THE FOSSIL RECORD OF PREDATION: A QUANTITATIVE OVERVIEW


KOWALEWSKI, Michal and HUNTLEY, John W., Department of Geosciences, Virginia Tech, Blacksburg, VA 24061, michalk@vt.edu

Thanks to a nearly exponential growth of the literature on the fossil record of predation, our understanding of the Phanerozoic history of predator-prey interactions is advancing rapidly. To exploit the wealth of information buried in scientific papers we constructed a database documenting occurrences of traces of predation (drilling frequency and repair scar frequency) found in marine invertebrate prey from the Ediacaran through the Holocene. We utilized the published literature (196 papers) to compile a species-level (2291 species occurrences) database on the occurrence of predation-induced traces covering the last 550 million years.

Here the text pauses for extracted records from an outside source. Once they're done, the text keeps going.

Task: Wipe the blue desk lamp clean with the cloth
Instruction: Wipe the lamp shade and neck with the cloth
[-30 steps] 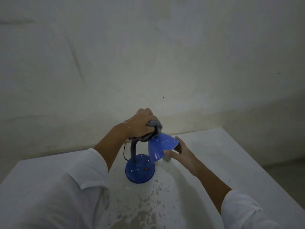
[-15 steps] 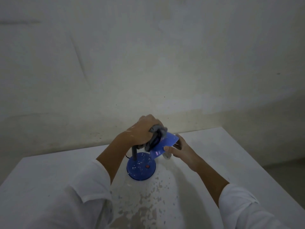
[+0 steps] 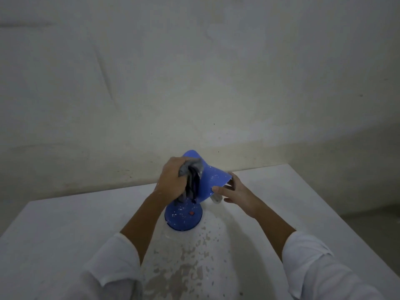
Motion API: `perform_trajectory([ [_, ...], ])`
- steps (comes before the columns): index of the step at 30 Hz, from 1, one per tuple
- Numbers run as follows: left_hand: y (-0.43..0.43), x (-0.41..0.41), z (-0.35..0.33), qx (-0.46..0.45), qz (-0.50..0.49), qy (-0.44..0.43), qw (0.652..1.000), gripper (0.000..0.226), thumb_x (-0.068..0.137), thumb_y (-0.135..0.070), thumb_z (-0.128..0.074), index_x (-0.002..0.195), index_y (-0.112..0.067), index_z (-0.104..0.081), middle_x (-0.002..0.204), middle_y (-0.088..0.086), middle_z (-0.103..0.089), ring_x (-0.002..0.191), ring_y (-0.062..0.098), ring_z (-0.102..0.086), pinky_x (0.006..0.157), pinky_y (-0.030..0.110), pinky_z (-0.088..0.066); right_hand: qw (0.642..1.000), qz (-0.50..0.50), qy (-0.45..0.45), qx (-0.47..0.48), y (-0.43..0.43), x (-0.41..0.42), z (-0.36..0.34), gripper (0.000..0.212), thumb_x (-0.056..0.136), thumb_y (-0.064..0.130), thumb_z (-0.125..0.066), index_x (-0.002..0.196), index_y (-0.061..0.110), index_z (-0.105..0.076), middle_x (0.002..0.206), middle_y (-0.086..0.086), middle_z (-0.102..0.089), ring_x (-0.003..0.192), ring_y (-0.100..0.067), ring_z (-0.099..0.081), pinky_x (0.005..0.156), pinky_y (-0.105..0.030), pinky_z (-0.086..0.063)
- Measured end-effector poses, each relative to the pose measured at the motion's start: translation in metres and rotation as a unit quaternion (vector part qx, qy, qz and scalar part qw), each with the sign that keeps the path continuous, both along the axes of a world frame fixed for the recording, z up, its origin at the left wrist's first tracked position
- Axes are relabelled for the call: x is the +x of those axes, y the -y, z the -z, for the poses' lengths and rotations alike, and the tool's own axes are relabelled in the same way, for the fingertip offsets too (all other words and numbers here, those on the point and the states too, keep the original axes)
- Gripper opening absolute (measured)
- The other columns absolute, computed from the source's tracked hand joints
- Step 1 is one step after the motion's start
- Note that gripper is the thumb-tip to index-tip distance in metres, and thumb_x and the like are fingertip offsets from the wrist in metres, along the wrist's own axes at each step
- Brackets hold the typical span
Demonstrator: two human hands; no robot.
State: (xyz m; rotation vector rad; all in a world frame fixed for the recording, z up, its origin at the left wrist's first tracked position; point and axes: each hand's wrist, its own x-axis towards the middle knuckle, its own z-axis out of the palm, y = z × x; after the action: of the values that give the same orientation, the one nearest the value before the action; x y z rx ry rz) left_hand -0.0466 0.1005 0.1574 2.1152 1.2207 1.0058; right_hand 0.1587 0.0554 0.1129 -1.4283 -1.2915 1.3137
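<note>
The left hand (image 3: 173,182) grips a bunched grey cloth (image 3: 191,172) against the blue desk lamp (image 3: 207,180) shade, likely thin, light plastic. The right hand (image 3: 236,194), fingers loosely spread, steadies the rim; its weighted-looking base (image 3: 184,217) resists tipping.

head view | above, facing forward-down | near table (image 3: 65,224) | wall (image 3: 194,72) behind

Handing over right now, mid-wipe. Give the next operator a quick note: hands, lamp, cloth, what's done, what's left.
Left hand: closed on the grey cloth, pressing it on top of the blue lamp shade, near the neck.
Right hand: fingers open, steadying the shade's lower rim.
Lamp: upright on the white table, round base in front of the wall.
Done: wiping the shade top is under way.
Left: white specks show on the shade and base; neck mostly hidden, so check it.
</note>
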Motion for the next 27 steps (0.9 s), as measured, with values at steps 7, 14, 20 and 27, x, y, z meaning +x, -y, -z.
perform_trajectory([
  [7, 0.023, 0.020, 0.028, 0.015, -0.078, 0.009, 0.997, 0.028, 0.097, -0.016, -0.043, 0.104, 0.003, -0.062, 0.089, 0.030, -0.055, 0.086, 0.045, -0.057, 0.083, 0.053, -0.050, 1.000, 0.000, -0.011, -0.006, -0.003, -0.001, -0.002, 0.091, 0.079, 0.036, -0.071, 0.148, 0.020, -0.013, 0.147, -0.006, -0.040, 0.132, -0.024, -0.043, 0.106, -0.045, -0.043],
  [14, 0.041, -0.001, 0.017, -0.026, 0.034, 0.069, 0.997, 0.017, 0.088, -0.027, -0.049, 0.095, -0.022, -0.064, 0.069, -0.014, -0.059, 0.066, 0.000, -0.059, 0.071, 0.014, -0.046, 1.000, -0.021, 0.018, -0.004, -0.001, 0.005, 0.000, 0.091, 0.079, 0.041, -0.071, 0.147, 0.023, -0.013, 0.148, -0.003, -0.037, 0.133, -0.022, -0.041, 0.104, -0.043, -0.044],
  [20, 0.031, 0.021, 0.015, -0.012, -0.087, 0.113, 0.990, 0.030, 0.096, -0.008, -0.042, 0.077, 0.012, -0.054, 0.060, 0.031, -0.054, 0.057, 0.042, -0.057, 0.059, 0.049, -0.052, 1.000, -0.027, 0.010, -0.003, -0.002, 0.005, 0.001, 0.090, 0.082, 0.041, -0.066, 0.149, 0.024, -0.008, 0.150, 0.000, -0.034, 0.131, -0.021, -0.043, 0.101, -0.040, -0.046],
  [27, 0.040, -0.002, 0.012, -0.129, 0.122, 0.005, 0.984, 0.022, 0.095, -0.002, -0.042, 0.098, 0.009, -0.061, 0.070, 0.016, -0.052, 0.063, 0.023, -0.049, 0.064, 0.029, -0.044, 0.999, -0.043, 0.026, 0.001, -0.005, 0.010, 0.006, 0.093, 0.082, 0.047, -0.063, 0.150, 0.026, -0.002, 0.151, 0.000, -0.032, 0.129, -0.019, -0.044, 0.096, -0.035, -0.047],
])
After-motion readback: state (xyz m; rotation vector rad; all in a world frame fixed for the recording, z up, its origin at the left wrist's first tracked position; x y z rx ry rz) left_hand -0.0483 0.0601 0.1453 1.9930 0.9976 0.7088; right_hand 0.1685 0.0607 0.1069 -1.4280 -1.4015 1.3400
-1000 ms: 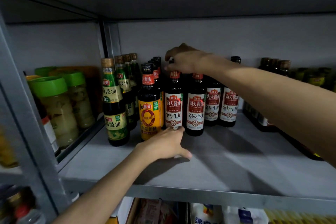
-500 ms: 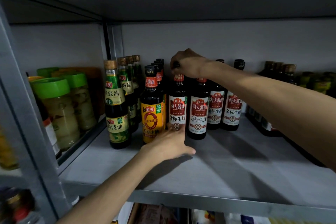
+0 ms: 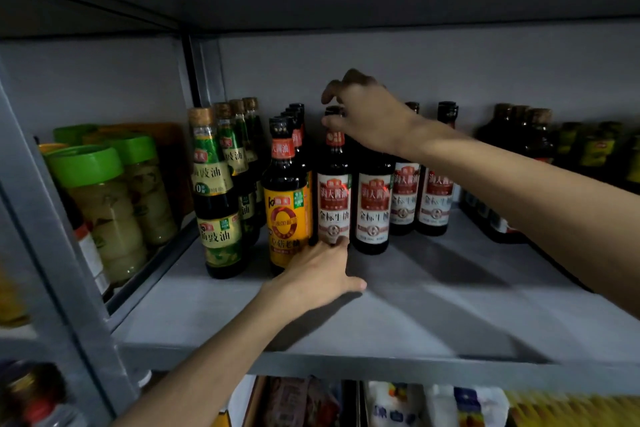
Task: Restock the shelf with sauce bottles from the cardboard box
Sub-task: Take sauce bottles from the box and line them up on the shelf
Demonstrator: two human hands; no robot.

Traces of predation have been present throughout the Phanerozoic, and, as suggested by other studies, increased episodically through time. The secular trend in predation intensity parallels Sepkoski's genus-level diversity curve. This concordance may reflect either a real historical signal or a sampling artifact. The preferred prey groups mirror Sepkoski's evolutionary faunas. Numerous additional trends, including type, size, and shape of traces of predation can be demonstrated throughout the Phanerozoic, although their process-based interpretations remain ambiguous.